→ TASK ITEM: Give back, word for word, the lines in the listing below from the one holding "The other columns" down to the one holding "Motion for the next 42", both ends included.
__________________________________________________
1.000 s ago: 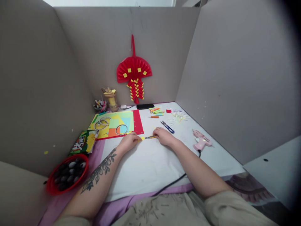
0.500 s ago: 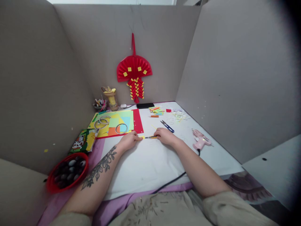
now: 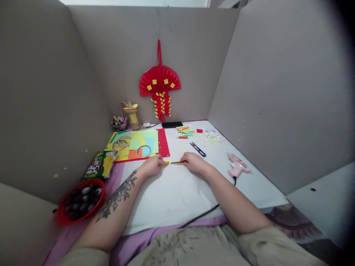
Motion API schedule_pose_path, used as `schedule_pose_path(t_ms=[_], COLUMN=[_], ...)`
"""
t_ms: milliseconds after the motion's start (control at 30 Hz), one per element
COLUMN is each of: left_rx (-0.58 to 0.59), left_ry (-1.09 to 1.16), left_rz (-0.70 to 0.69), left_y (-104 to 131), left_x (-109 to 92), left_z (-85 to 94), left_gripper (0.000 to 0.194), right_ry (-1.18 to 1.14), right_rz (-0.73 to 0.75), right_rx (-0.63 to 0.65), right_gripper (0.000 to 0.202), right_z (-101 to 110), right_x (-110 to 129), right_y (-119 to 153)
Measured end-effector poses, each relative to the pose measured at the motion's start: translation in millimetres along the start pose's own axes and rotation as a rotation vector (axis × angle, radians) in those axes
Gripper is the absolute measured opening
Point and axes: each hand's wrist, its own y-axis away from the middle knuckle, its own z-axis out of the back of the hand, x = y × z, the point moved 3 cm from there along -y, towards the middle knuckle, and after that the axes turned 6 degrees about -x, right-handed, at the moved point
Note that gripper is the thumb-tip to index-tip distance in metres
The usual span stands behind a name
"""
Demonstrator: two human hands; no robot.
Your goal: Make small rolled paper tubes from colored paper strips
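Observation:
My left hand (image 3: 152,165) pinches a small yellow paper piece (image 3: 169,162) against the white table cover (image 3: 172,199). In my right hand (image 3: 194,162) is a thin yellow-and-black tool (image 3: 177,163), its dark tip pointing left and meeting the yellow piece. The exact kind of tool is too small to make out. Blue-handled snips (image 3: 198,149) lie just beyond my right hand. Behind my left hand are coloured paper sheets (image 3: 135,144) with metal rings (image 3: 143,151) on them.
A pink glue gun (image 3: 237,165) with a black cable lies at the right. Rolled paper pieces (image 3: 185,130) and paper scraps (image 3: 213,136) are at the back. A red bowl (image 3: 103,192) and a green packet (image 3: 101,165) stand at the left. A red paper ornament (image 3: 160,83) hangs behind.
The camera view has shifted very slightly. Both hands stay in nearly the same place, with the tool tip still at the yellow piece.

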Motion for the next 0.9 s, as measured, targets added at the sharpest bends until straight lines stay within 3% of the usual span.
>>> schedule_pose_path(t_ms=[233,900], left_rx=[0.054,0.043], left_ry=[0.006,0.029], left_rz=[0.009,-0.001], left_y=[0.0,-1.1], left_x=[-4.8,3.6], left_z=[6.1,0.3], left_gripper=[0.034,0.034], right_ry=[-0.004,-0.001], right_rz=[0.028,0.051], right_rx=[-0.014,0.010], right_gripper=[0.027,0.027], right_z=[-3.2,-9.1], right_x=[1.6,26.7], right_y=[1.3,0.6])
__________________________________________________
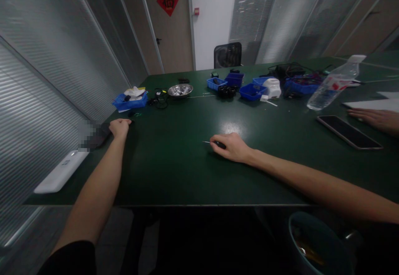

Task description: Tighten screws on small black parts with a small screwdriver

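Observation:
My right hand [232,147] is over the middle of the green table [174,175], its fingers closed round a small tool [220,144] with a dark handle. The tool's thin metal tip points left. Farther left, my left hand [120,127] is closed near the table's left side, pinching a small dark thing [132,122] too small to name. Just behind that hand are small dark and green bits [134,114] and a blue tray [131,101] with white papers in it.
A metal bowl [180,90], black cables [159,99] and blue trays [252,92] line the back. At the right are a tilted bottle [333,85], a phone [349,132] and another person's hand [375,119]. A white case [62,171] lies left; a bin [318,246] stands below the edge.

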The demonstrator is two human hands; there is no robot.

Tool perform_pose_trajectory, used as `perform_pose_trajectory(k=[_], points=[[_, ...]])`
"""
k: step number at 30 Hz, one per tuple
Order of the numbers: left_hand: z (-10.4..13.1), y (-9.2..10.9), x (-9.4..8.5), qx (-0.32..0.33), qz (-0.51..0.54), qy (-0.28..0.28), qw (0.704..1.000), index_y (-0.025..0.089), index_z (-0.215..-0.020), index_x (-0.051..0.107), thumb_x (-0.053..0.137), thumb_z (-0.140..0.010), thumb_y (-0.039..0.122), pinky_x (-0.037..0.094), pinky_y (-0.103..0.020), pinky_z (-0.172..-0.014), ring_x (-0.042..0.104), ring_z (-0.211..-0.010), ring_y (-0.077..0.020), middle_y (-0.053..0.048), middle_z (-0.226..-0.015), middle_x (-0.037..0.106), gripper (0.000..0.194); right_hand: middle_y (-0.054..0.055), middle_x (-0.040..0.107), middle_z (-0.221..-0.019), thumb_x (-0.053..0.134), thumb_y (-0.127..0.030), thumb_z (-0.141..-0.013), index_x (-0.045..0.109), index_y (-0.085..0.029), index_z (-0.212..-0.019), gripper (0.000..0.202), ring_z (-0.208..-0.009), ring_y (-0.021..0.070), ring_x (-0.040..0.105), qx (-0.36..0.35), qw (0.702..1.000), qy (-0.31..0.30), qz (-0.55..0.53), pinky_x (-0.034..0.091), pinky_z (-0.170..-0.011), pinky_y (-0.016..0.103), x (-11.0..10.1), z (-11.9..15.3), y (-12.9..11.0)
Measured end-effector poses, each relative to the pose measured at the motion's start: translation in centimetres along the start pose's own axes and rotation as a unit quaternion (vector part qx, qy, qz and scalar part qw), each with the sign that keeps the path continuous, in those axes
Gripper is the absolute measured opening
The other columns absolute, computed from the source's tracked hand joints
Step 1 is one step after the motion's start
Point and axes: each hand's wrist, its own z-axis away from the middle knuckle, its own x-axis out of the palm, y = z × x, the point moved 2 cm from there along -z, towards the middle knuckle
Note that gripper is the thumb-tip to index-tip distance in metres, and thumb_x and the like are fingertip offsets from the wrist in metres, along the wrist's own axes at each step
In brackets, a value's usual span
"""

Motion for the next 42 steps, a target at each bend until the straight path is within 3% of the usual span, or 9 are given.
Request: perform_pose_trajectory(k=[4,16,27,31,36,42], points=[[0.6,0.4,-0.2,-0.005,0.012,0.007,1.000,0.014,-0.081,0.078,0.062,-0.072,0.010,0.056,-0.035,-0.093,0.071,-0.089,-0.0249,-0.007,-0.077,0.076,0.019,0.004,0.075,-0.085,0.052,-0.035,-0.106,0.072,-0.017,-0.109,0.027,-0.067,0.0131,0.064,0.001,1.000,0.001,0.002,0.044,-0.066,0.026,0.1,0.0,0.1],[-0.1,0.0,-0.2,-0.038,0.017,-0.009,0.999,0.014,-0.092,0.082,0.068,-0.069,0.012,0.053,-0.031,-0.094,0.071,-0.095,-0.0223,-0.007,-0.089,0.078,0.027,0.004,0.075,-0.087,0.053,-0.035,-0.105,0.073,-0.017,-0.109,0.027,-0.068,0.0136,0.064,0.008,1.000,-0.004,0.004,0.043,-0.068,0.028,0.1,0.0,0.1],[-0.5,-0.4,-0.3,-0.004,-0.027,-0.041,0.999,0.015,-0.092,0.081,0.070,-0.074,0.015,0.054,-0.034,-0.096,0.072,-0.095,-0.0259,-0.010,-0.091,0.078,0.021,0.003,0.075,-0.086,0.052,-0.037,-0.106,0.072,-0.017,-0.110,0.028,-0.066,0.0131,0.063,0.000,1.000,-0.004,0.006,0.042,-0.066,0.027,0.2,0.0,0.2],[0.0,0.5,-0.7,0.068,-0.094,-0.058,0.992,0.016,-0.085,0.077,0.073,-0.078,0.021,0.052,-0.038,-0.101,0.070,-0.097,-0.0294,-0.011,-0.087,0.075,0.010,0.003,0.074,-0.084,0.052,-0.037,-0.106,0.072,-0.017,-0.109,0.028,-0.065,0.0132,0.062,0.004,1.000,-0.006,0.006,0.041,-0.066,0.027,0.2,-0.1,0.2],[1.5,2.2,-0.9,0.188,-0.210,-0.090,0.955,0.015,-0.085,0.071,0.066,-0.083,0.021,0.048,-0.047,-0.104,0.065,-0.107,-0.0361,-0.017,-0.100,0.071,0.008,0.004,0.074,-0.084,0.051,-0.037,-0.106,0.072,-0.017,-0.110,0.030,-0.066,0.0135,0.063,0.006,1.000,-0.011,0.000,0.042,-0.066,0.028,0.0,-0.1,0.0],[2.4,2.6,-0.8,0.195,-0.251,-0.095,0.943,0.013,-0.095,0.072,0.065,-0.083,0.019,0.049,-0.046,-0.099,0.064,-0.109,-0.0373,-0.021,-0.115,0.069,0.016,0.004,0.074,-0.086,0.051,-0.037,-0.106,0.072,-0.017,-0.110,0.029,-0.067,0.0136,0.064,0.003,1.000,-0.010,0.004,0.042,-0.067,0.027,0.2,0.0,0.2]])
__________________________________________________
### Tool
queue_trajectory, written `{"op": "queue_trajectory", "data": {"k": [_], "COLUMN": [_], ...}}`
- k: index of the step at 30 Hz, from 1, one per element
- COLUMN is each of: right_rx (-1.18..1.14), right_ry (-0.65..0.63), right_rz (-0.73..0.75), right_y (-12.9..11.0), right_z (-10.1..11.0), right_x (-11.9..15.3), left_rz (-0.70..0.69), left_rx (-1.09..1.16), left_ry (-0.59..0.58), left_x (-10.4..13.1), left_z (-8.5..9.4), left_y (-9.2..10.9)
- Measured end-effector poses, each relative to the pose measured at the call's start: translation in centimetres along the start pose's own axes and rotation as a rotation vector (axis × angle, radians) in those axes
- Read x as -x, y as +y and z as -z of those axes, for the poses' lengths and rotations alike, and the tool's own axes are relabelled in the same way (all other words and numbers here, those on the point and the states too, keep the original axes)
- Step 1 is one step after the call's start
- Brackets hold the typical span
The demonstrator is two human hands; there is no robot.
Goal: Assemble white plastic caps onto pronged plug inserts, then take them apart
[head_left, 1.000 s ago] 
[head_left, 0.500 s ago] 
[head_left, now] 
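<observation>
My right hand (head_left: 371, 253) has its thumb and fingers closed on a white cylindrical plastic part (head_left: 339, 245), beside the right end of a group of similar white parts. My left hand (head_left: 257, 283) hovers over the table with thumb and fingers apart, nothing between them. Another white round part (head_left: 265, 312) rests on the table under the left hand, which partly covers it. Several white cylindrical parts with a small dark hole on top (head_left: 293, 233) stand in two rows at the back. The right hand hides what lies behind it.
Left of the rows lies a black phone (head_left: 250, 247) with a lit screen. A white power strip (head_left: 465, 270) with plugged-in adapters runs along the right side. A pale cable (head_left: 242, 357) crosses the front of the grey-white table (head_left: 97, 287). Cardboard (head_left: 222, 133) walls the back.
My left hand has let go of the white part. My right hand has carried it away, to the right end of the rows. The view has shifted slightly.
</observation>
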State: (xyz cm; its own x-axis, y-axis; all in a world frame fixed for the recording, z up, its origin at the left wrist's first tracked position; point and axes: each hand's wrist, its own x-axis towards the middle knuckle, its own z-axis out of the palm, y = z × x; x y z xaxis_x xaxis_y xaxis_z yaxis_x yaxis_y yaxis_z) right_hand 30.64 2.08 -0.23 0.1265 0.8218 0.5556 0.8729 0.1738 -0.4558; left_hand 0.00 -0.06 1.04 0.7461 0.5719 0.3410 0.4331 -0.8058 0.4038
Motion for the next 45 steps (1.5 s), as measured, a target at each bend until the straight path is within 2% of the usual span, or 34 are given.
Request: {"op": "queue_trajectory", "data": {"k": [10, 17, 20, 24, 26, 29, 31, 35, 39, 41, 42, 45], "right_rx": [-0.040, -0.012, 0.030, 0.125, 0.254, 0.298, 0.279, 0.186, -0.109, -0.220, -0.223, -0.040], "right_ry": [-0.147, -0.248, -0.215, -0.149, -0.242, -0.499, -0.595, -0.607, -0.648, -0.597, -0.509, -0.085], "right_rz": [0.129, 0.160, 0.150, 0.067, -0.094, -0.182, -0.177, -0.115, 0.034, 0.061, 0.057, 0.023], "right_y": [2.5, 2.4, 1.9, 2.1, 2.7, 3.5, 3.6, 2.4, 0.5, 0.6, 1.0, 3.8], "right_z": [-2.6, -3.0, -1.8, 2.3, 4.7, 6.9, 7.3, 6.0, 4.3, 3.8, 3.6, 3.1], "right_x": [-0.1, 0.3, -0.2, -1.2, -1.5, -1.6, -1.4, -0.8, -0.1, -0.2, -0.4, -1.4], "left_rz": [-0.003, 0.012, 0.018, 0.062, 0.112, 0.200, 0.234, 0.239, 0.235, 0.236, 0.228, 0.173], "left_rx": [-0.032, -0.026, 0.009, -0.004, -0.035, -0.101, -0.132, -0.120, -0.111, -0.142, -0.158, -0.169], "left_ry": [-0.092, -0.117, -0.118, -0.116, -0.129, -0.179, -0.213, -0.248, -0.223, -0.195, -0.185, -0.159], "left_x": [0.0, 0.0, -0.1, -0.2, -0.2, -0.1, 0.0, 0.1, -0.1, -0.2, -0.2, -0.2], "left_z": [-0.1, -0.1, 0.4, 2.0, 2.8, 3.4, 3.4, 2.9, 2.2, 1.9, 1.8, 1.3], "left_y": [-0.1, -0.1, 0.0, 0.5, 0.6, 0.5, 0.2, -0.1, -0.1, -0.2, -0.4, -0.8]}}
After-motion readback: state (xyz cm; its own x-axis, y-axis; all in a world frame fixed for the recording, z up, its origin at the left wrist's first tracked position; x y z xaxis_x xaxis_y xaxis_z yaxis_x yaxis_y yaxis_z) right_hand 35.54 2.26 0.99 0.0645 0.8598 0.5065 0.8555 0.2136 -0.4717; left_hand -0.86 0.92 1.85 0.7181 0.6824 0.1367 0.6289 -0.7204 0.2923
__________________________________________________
→ YOUR RESPONSE:
The other columns absolute, computed from the source's tracked hand joints
Step 1 is one step after the motion's start
Point and axes: each hand's wrist, its own z-axis away from the middle knuckle, its own x-axis out of the palm, y = z × x, the point moved 2 cm from there along -z, towards the middle knuckle
Note that gripper is the thumb-tip to index-tip distance in metres, and thumb_x and the like are fingertip offsets from the wrist in metres, along the wrist's own axes at each step
In brackets, a value's usual span
"""

Motion for the next 42 steps, a target at each bend until the straight path is within 3% of the usual span, or 9 are given.

Output for the exercise is complete.